We have been sisters and we have been daughters. Now we are mothers. We live across the ocean from each other, but we still have the sisterhood connection that we’ve always had. We someday hope that we will be in the same city so that our daughters can grow up more like sisters than like cousins. We are again bonded through the mutual experience of loving our children more than we ever imagined we could and the anxiety that comes with that unbelievable love and the responsibility of being parents.
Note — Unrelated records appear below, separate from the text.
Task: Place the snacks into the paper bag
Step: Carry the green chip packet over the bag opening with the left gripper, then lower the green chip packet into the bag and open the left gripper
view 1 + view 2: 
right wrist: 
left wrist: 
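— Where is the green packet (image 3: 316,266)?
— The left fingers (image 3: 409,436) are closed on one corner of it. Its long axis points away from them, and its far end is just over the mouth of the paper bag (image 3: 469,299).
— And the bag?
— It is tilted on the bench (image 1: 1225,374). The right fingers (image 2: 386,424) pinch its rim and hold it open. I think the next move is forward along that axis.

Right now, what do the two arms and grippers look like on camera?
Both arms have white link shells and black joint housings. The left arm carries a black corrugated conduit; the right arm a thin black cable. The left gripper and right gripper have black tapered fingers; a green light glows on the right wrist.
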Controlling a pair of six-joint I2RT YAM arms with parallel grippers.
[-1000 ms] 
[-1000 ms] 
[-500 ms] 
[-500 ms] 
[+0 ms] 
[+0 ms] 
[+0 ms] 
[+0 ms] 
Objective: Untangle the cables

At this point in our lives, we are almost everything to our little girls but someday we know, because we were girls once, too, that the tables will turn. We will be the enemies, the preventers of good times, the cause of hysteria. We will, in our efforts to be the best for them, hurt them in some unknown and unexpected way. They will go away, attempt to become independent, develop their own views, talk to their therapists about how we ruined their lives, pushed them too hard, put too much pressure on them, or not enough. Despite our roles as life destroyers, they will still call us when they are in crisis and we will be the ones they confide in when they are unhappy. We will know that they will come back to us some day, forgive us for our motherly flaws, love us, remember that we were once everything to them. But, in the meantime, during the years that they work it out, grow up and make their way back into our realm, we’ll have each other and our sister bond for comfort and support.